**EXERCISE DETAILS**
Report every line of the data that includes "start".

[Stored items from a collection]
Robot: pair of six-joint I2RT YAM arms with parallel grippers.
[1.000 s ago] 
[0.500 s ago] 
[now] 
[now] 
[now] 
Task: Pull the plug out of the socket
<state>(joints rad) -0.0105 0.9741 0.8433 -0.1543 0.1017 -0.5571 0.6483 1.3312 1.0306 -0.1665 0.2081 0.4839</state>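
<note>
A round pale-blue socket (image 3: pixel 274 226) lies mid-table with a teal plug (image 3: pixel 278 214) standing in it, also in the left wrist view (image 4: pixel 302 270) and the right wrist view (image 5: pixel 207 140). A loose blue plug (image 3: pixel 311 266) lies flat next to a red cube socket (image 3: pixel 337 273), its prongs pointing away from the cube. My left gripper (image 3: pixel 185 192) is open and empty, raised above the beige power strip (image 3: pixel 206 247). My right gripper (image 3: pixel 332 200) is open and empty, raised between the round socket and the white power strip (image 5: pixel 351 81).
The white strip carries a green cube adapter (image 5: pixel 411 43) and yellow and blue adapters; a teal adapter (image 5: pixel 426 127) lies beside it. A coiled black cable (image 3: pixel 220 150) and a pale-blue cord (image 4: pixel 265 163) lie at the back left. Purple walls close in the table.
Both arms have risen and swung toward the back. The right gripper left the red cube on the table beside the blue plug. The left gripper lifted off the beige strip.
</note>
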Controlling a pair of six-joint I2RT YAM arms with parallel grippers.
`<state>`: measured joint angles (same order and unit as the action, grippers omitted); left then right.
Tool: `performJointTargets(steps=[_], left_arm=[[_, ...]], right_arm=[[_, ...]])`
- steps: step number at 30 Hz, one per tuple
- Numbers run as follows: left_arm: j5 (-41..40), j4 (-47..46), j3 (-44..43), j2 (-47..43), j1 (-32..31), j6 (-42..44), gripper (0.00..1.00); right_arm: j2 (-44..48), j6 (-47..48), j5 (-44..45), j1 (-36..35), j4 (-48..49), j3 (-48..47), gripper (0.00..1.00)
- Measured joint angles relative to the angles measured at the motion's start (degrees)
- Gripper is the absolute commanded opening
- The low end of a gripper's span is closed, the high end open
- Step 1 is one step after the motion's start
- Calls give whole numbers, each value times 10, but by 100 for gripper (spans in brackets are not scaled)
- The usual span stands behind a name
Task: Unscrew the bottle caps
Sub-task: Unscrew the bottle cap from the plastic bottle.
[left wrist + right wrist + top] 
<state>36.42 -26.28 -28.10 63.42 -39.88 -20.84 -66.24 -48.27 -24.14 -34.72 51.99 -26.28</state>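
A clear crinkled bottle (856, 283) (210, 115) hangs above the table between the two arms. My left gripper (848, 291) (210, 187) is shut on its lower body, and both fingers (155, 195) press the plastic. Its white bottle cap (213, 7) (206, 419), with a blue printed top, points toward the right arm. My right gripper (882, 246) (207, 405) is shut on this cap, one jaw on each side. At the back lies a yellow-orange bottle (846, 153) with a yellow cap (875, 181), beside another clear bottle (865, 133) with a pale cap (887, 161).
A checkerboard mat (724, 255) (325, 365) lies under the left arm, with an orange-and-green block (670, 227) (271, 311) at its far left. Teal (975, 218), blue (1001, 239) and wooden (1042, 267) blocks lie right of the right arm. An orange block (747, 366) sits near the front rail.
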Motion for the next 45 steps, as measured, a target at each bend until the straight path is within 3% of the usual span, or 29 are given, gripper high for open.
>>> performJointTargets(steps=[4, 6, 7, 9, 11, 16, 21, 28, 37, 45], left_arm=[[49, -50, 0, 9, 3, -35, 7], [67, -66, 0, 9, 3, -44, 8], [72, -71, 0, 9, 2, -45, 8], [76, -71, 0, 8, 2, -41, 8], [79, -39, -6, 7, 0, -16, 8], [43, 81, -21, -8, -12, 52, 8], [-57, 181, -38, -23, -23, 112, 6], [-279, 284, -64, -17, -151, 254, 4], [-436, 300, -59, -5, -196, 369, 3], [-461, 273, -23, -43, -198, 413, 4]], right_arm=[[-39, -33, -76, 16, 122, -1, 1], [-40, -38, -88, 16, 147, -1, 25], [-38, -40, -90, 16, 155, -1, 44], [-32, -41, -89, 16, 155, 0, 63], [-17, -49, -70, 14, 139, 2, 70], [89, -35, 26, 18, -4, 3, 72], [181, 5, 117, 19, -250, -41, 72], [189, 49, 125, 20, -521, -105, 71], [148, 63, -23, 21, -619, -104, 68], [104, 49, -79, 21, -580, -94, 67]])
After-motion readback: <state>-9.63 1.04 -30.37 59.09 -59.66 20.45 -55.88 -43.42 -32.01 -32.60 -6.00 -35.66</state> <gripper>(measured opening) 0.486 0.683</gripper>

**RESPONSE TO THIS EXERCISE**
- Measured joint angles relative to the angles measured at the motion's start (degrees)
- Step 1 is one step after the motion's start

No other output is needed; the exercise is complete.